■ **Exercise instructions**
The answer must be only the lines below from the one holding "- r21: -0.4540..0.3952" down to the one holding "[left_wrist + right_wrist", ends included, printed exactly; please omit all pictures.

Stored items

_ _ _ _ _

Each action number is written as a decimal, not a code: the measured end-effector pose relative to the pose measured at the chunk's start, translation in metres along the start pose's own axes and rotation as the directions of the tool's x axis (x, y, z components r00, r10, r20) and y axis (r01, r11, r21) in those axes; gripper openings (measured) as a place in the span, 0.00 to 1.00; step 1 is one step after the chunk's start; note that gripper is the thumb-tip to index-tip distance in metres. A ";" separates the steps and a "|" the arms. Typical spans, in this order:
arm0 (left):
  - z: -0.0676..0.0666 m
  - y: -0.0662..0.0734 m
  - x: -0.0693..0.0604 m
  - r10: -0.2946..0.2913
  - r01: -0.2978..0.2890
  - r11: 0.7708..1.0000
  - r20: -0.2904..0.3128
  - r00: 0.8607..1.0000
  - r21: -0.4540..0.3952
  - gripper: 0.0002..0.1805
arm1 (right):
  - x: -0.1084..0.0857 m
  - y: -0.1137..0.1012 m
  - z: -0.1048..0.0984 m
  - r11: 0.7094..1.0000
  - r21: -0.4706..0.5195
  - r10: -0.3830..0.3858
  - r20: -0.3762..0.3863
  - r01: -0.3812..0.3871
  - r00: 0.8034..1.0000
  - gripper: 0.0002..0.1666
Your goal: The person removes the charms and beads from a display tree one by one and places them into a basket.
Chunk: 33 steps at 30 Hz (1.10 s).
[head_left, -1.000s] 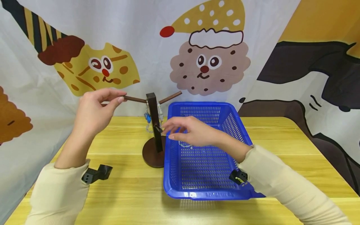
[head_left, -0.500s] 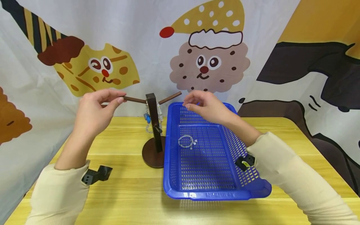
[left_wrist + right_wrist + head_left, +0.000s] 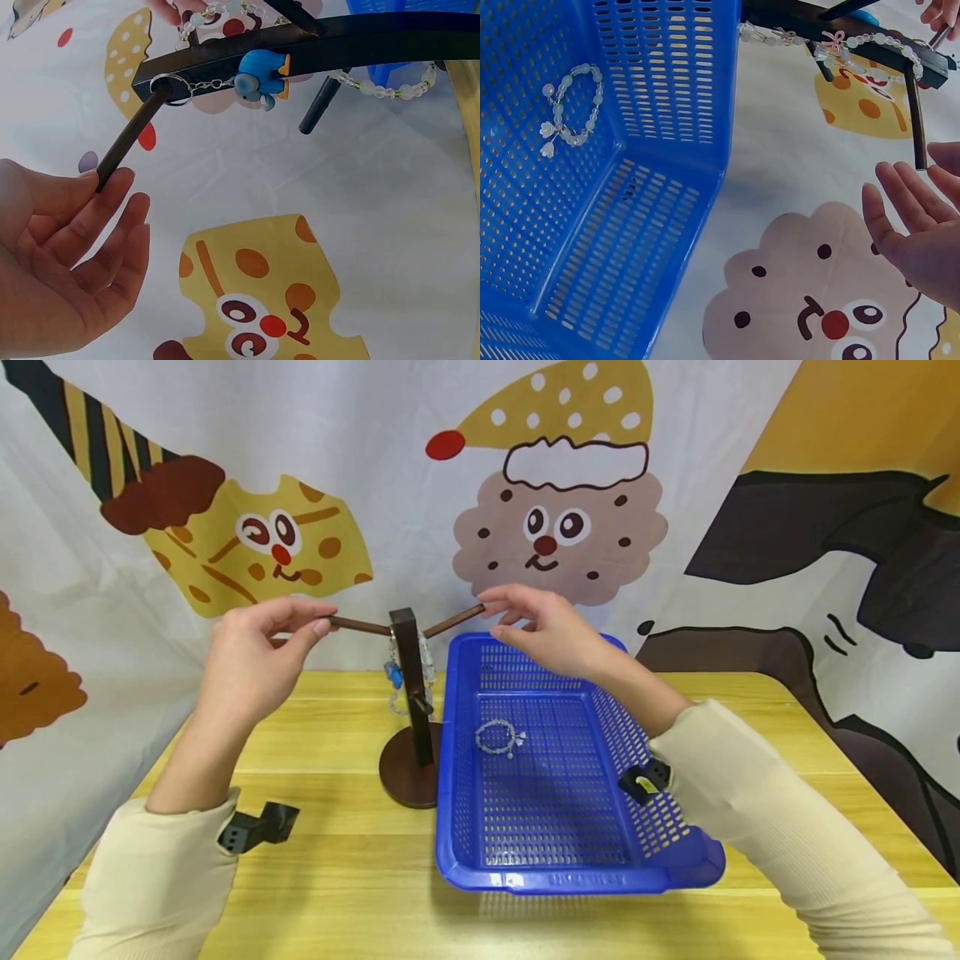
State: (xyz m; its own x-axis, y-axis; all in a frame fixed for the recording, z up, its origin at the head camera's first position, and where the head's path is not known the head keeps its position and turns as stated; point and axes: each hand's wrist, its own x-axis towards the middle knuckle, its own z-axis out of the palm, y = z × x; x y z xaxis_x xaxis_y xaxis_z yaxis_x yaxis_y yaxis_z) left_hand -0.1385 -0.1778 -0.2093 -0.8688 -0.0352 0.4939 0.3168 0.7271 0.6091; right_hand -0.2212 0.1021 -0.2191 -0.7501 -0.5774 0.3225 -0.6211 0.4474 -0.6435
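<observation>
A dark wooden jewelry stand (image 3: 408, 685) with a round base stands beside the blue basket. My left hand (image 3: 258, 652) pinches the end of its left peg (image 3: 127, 142) between thumb and fingertip. On that peg hangs a keychain with a blue elephant charm (image 3: 259, 75). At the right peg (image 3: 455, 620), my right hand (image 3: 551, 627) has its index fingertip at the tip, the thumb apart below. A clear-beaded bracelet (image 3: 881, 41) hangs on this peg near the post. Another beaded strand (image 3: 390, 91) shows lower on the stand.
The blue plastic basket (image 3: 444, 827) sits right of the stand, close against its base. Inside lies a pale beaded bracelet (image 3: 495, 737) with small charms. A printed cloth (image 3: 412, 510) hangs behind the wooden table (image 3: 345, 868).
My right hand has risen from the stand's lower front peg to the upper right peg's tip, uncovering the bracelet in the basket. The left hand has kept its pinch on the left peg.
</observation>
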 end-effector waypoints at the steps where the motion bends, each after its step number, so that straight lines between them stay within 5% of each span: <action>1: 0.000 0.000 0.000 0.002 -0.002 1.000 0.002 1.000 -0.005 0.13 | 0.000 0.000 0.000 1.000 0.003 -0.003 0.003 0.003 1.000 0.22; 13: 0.000 -0.001 0.000 0.002 -0.002 1.000 -0.012 1.000 0.003 0.12 | -0.004 -0.002 0.008 0.999 0.038 -0.022 -0.011 0.022 1.000 0.19; 23: 0.000 0.000 -0.001 -0.010 0.010 1.000 -0.013 1.000 0.008 0.12 | -0.002 -0.007 0.027 0.994 0.080 -0.086 0.119 0.077 0.989 0.14; 33: 0.000 0.000 -0.001 -0.007 0.007 1.000 -0.014 1.000 0.009 0.12 | 0.002 -0.013 0.047 0.992 0.126 -0.048 0.165 0.027 0.985 0.14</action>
State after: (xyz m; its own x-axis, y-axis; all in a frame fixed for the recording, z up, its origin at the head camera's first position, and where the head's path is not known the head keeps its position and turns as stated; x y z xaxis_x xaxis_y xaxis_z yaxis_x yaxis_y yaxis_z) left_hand -0.1378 -0.1777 -0.2096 -0.8653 -0.0499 0.4988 0.3074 0.7332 0.6066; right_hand -0.2044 0.0631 -0.2427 -0.6717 -0.7031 0.2335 -0.6075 0.3423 -0.7168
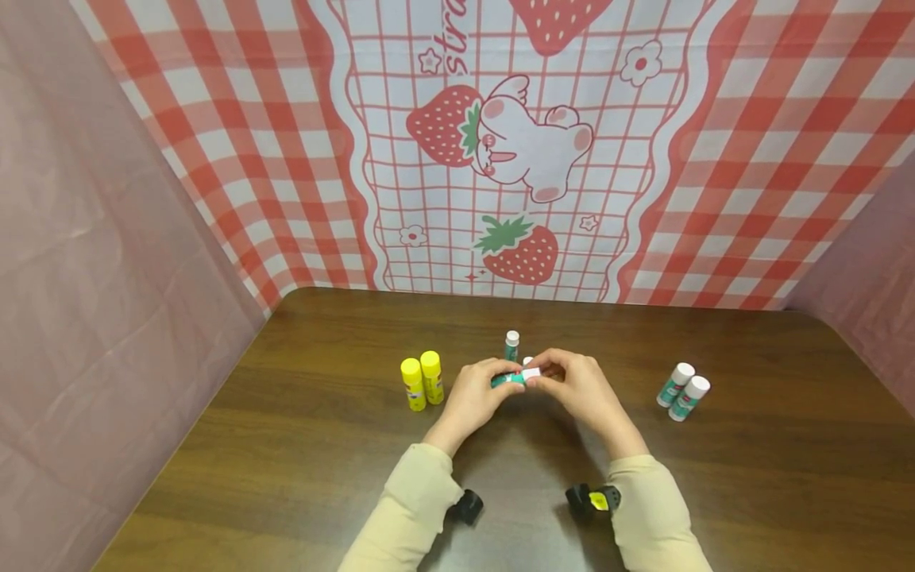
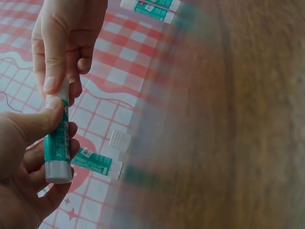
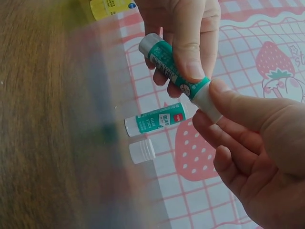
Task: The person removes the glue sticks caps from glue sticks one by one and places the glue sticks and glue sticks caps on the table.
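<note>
A green glue stick [image 1: 507, 380] with a white cap [image 1: 531, 373] is held nearly level above the table. My left hand [image 1: 475, 393] grips its green body between thumb and fingers. The white cap end is pinched by the thumb and fingers of my right hand [image 1: 582, 389]. Just behind the hands stands a second green glue stick [image 1: 511, 347]. Beside that one, a loose white cap [image 3: 142, 150] stands on the table, mostly hidden behind my right hand in the head view.
Two yellow glue sticks [image 1: 422, 380] stand side by side to the left of my hands. Two more green glue sticks [image 1: 683, 392] with white caps stand at the right. A checked strawberry cloth [image 1: 572, 238] hangs behind the brown table [image 1: 300, 445].
</note>
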`<act>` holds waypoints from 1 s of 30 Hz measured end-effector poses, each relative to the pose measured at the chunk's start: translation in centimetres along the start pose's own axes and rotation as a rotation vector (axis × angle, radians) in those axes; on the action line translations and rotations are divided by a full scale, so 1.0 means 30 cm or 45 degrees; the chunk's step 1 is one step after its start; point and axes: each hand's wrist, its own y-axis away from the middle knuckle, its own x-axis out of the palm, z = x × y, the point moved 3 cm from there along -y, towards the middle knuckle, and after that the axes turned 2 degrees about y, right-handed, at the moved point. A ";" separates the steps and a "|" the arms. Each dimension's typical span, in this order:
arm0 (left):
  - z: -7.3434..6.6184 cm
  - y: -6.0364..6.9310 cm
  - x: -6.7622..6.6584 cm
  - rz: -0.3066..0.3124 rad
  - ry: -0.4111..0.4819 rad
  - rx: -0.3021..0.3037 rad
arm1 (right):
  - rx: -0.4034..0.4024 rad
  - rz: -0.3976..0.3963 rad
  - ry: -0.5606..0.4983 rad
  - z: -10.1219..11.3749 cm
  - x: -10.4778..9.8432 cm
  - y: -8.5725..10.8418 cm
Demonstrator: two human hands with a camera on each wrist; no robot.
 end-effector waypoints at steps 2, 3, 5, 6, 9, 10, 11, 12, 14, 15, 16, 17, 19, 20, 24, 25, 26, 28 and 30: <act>0.000 0.001 0.000 -0.002 0.015 0.001 | -0.012 -0.008 0.008 0.000 0.000 0.001; -0.001 0.002 -0.001 -0.004 0.018 0.003 | -0.018 -0.012 0.013 0.000 -0.001 0.001; -0.002 0.003 -0.002 -0.006 0.031 0.006 | -0.028 -0.020 0.024 0.001 -0.001 0.001; -0.002 0.003 -0.002 -0.006 0.037 0.007 | -0.031 -0.023 0.028 0.002 -0.002 0.001; -0.002 0.002 -0.004 -0.010 0.059 0.012 | -0.040 -0.039 0.042 0.004 -0.004 0.001; -0.002 0.000 -0.005 -0.010 0.066 0.012 | -0.042 -0.044 0.047 0.005 -0.006 0.001; -0.002 -0.001 -0.006 -0.010 0.075 0.012 | -0.047 -0.050 0.054 0.006 -0.007 0.001; -0.003 -0.002 -0.007 -0.011 0.081 0.012 | -0.051 -0.058 0.060 0.008 -0.009 0.001; -0.004 -0.005 -0.010 -0.010 0.093 0.008 | -0.063 -0.073 0.070 0.013 -0.014 0.000; -0.005 -0.007 -0.012 -0.011 0.093 0.006 | -0.071 -0.079 0.072 0.015 -0.016 0.000; -0.005 -0.009 -0.013 -0.012 0.095 0.002 | -0.079 -0.084 0.073 0.017 -0.018 0.000; -0.006 -0.010 -0.014 -0.013 0.098 -0.002 | -0.086 -0.087 0.072 0.020 -0.021 0.001; -0.007 -0.013 -0.015 -0.015 0.100 -0.012 | -0.097 -0.093 0.068 0.024 -0.025 0.001; -0.008 -0.014 -0.017 -0.017 0.105 -0.016 | -0.101 -0.095 0.064 0.025 -0.026 0.002; -0.012 -0.014 -0.020 -0.001 0.125 -0.048 | -0.114 -0.102 0.042 0.029 -0.030 0.004; -0.011 -0.013 -0.020 0.005 0.133 -0.058 | -0.117 -0.101 0.038 0.029 -0.029 0.004; -0.011 -0.012 -0.021 0.012 0.141 -0.068 | -0.119 -0.099 0.036 0.030 -0.029 0.005; -0.009 -0.010 -0.020 0.024 0.148 -0.083 | -0.126 -0.097 0.040 0.030 -0.028 0.005; -0.007 -0.010 -0.018 0.031 0.149 -0.091 | -0.130 -0.098 0.046 0.029 -0.028 0.006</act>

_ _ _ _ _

■ **Answer box**
  - r21: -0.4540..0.3952
  - gripper: 0.0002..0.1805
arm1 (right):
  - x: -0.1084..0.0857 m
  - y: -0.1137..0.1012 m
  - z: -0.1048..0.0984 m
  - r11: 0.7094..1.0000
  - r21: -0.4706..0.5195
  - r10: -0.3830..0.3858
  - r20: -0.3762..0.3863
  - r01: -0.3812..0.3871
  - r00: 0.8034..1.0000
  - gripper: 0.0002..0.1666
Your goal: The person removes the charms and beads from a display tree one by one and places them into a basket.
Chunk: 33 steps at 30 Hz (1.10 s).
[head_left, -1.000s] 
[head_left, -0.500s] 
[left_wrist + right_wrist + head_left, +0.000s] 

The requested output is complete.